Directions for this task:
Looking at the records below, please say how many lines contain the word "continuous", as a bare number.

Data:

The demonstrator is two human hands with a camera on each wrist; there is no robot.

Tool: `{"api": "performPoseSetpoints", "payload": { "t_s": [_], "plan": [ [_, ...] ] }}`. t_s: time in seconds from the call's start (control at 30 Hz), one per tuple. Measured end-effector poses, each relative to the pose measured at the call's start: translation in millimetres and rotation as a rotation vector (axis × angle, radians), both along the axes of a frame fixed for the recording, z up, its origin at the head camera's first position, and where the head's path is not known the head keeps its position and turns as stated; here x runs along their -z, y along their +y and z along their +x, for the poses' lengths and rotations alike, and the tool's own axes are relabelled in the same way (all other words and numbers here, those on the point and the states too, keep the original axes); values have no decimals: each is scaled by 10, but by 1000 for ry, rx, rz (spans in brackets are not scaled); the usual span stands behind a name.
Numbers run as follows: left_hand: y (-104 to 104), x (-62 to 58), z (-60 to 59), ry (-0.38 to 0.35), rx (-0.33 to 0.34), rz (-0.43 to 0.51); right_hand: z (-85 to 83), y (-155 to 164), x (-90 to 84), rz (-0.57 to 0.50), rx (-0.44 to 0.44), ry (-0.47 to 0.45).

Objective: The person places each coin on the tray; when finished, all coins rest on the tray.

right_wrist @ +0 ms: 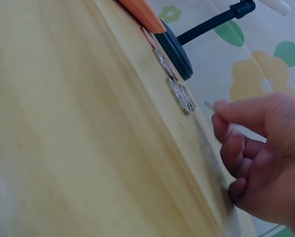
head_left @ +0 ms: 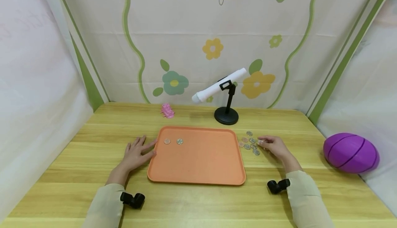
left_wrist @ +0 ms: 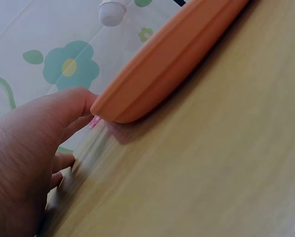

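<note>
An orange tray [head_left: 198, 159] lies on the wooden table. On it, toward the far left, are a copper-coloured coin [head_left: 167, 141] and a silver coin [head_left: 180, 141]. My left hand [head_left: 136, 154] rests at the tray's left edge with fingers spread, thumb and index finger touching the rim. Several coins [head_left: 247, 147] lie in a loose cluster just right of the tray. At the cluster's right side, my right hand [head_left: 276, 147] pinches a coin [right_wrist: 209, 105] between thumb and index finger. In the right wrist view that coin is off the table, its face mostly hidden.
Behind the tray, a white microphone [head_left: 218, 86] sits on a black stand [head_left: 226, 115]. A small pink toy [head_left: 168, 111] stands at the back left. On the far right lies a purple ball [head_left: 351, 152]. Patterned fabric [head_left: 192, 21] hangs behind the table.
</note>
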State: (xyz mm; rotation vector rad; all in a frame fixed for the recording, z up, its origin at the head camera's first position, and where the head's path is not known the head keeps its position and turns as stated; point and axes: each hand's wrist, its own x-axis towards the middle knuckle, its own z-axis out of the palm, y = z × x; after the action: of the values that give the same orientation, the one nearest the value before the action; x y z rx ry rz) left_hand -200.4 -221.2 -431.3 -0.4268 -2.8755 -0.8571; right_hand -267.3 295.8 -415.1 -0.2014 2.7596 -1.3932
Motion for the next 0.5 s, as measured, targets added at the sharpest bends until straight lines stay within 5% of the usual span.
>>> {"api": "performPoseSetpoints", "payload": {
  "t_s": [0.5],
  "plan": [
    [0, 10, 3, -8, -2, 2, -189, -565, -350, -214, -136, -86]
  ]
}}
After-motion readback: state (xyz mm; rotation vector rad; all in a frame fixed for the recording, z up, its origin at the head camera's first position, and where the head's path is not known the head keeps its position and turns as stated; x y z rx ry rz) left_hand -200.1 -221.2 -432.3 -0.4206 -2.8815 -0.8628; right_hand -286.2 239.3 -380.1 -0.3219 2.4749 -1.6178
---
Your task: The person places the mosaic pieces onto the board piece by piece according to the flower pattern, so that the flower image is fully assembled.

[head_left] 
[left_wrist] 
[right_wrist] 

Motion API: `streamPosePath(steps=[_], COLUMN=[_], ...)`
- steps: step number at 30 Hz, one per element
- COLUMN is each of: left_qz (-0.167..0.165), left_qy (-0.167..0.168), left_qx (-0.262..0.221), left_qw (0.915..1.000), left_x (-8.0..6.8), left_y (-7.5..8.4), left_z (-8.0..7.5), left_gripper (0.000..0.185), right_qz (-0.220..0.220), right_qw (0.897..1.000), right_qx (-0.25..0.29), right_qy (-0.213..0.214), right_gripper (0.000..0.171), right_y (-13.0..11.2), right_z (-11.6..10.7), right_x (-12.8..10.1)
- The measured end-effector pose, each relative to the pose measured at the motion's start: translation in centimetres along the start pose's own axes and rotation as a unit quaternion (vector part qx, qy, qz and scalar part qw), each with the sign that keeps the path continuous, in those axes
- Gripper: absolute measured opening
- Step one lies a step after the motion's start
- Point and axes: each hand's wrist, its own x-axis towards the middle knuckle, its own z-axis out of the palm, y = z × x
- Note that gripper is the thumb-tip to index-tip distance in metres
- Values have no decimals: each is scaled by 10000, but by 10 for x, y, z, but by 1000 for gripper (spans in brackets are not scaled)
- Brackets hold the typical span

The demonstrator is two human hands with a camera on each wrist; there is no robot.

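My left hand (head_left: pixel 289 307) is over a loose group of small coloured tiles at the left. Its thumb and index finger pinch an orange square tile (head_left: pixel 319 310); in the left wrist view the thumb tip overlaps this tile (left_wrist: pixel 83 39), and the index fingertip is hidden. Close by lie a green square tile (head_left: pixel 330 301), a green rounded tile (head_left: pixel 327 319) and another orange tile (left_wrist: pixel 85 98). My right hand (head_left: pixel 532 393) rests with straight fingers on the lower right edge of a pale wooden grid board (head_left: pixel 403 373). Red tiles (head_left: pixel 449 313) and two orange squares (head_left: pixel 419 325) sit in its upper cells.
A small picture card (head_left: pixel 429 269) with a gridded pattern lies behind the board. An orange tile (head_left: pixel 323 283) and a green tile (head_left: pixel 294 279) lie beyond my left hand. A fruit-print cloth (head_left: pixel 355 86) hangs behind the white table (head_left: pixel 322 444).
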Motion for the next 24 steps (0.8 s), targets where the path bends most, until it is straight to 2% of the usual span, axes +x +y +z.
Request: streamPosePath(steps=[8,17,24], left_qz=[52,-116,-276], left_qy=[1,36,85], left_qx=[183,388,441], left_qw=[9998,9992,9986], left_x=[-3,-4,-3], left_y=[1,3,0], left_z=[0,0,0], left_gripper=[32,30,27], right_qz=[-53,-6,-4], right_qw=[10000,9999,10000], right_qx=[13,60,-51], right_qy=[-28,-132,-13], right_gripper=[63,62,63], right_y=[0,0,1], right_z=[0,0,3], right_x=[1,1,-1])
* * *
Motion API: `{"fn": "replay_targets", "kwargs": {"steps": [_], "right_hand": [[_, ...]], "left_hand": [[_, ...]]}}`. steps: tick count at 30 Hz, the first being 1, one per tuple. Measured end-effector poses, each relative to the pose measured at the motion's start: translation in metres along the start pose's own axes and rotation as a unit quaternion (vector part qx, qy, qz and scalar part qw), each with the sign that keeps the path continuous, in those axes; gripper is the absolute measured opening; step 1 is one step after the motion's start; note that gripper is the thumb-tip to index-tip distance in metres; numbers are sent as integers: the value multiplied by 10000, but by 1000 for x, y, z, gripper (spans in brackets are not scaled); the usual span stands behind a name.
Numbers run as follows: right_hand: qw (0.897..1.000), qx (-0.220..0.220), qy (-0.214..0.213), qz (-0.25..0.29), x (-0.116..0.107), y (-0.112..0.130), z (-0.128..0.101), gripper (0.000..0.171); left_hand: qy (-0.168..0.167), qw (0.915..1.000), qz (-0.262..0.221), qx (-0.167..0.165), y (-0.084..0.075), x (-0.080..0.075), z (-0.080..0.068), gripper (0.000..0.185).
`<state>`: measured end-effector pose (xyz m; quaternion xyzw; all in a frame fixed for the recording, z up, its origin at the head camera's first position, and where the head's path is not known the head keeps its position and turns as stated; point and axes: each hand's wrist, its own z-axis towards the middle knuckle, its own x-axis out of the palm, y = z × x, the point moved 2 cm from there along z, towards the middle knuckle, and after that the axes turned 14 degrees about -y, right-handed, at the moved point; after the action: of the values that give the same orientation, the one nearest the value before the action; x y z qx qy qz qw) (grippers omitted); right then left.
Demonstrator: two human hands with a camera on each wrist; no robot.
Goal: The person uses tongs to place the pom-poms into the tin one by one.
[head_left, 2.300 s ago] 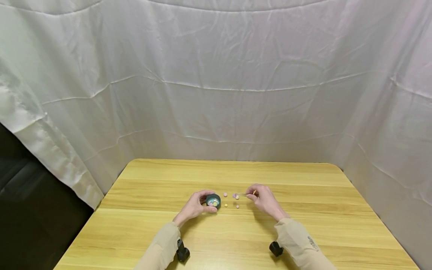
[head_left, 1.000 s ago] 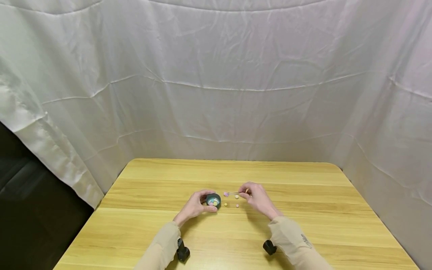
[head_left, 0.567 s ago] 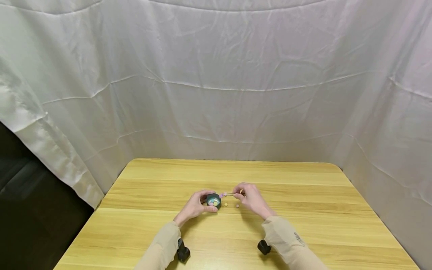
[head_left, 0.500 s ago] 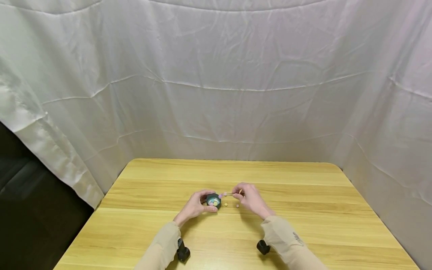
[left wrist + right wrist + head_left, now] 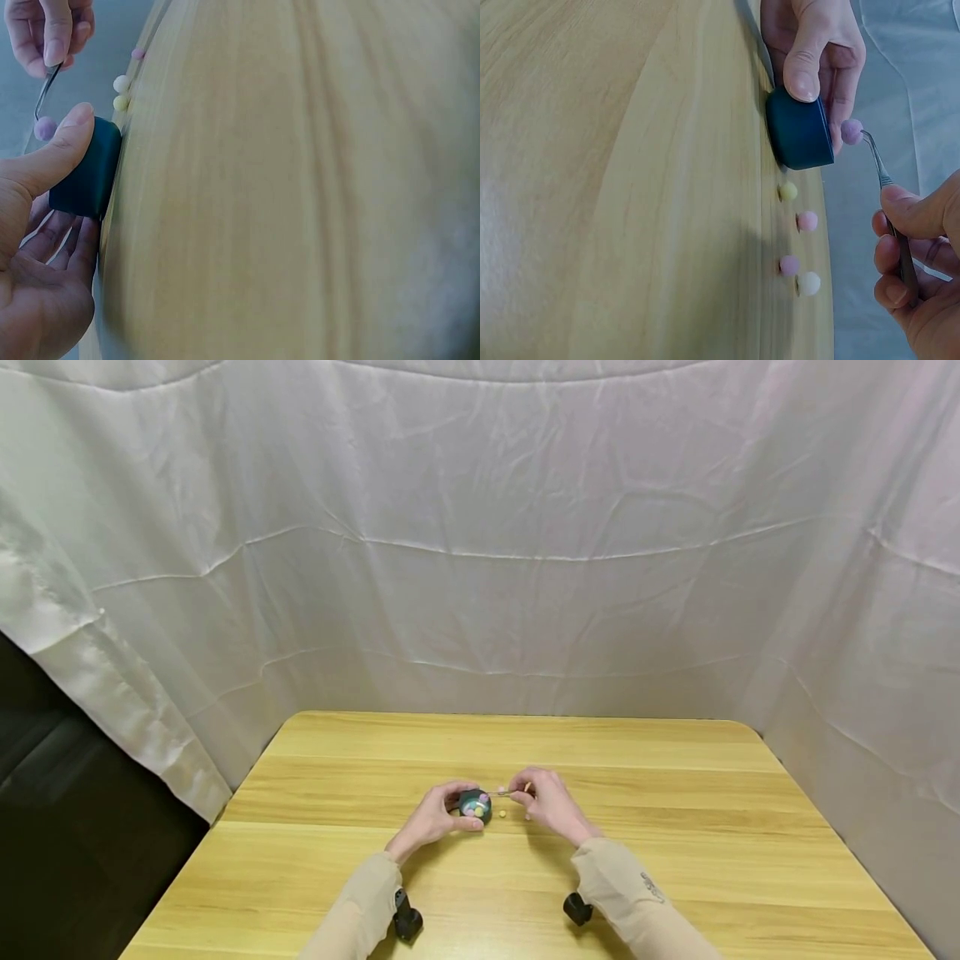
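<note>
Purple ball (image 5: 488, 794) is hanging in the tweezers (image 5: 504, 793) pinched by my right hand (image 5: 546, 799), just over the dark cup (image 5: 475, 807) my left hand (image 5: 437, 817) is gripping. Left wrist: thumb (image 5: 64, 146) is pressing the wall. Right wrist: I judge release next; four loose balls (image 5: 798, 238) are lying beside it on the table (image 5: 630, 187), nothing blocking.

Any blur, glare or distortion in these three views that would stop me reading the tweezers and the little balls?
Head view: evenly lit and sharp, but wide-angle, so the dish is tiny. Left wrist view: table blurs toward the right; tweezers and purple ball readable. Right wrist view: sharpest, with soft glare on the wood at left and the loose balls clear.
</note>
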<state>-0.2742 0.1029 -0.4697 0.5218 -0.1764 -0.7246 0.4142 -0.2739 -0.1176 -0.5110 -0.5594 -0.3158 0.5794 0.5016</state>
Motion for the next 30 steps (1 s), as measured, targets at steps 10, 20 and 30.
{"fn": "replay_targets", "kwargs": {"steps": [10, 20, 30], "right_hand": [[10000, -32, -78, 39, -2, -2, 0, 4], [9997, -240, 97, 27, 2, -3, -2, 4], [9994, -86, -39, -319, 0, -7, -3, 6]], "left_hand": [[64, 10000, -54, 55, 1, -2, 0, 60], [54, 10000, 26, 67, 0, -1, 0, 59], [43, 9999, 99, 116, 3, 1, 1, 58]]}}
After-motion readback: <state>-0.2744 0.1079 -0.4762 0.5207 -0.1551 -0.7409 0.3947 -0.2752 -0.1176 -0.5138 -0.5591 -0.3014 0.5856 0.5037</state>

Written solution:
2